# 2.12: Osmosis

## Saltwater Fish vs. Freshwater Fish?

Fish cells, like all cells, have semi-permeable membranes. Eventually, the concentration of "stuff" on either side of them will even out. A fish that lives in salt water will have somewhat salty water inside itself. Put it in the freshwater, and the freshwater will, through osmosis, enter the fish, causing its cells to swell, and the fish will die. What will happen to a freshwater fish in the ocean?

## Osmosis

Imagine you have a cup that has 100ml water, and you add 15g of table sugar to the water. The sugar dissolves and the mixture that is now in the cup is made up of a solute (the sugar) that is dissolved in the solvent (the water). The mixture of a solute in a solvent is called a solution.

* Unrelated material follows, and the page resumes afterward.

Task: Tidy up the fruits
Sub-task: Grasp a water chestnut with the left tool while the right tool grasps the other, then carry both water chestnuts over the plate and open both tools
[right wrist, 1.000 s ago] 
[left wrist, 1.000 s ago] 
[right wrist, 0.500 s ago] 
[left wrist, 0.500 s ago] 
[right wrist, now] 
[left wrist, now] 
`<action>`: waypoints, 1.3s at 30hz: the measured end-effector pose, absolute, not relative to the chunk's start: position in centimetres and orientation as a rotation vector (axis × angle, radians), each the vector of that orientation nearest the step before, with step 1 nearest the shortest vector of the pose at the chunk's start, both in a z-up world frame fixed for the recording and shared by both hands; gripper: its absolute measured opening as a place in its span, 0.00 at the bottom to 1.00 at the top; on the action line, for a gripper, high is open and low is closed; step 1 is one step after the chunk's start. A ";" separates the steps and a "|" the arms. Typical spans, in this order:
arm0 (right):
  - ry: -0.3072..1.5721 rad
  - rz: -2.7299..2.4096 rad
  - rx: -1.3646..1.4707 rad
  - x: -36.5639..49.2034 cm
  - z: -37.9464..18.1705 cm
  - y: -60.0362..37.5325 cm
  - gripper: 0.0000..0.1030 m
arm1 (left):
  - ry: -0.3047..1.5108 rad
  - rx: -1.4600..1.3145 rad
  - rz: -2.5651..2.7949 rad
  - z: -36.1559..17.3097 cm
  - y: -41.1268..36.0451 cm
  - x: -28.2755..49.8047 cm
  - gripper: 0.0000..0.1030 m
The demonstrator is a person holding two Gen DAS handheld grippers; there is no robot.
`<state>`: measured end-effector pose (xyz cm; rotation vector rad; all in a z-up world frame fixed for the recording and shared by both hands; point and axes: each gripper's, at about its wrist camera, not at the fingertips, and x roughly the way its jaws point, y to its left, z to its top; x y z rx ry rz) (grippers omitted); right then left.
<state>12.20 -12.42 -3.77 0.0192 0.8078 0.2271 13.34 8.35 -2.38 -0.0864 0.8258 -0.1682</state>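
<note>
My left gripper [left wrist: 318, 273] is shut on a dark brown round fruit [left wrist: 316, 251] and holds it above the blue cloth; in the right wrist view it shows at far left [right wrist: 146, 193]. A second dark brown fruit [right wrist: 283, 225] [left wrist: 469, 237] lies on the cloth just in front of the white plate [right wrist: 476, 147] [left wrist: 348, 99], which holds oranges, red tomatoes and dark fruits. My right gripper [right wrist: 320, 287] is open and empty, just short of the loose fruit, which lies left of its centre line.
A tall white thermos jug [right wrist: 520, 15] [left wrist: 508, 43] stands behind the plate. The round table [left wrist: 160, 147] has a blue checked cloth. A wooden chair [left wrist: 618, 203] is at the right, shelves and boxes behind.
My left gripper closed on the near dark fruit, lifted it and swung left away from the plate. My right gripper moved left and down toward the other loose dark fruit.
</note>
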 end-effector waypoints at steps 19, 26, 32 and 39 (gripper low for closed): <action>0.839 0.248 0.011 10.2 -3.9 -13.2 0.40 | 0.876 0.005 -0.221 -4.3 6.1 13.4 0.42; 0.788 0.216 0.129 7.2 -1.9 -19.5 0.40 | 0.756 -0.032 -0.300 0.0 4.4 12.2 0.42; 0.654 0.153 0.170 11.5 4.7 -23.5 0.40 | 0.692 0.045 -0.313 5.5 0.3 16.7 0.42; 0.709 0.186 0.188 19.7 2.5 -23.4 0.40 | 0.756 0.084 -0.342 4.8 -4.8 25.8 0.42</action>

Imagine now that you have a second cup with 100ml of water, and you add 45 grams of table sugar to the water. Just like the first cup, the sugar is the solute, and the water is the solvent. But now you have two mixtures of different solute concentrations. In comparing two solutions of unequal solute concentration, the solution with the higher solute concentration is hypertonic, and the solution with the lower solute concentration is hypotonic. Solutions of equal solute concentration are isotonic. The first sugar solution is hypotonic to the second solution. The second sugar solution is hypertonic to the first.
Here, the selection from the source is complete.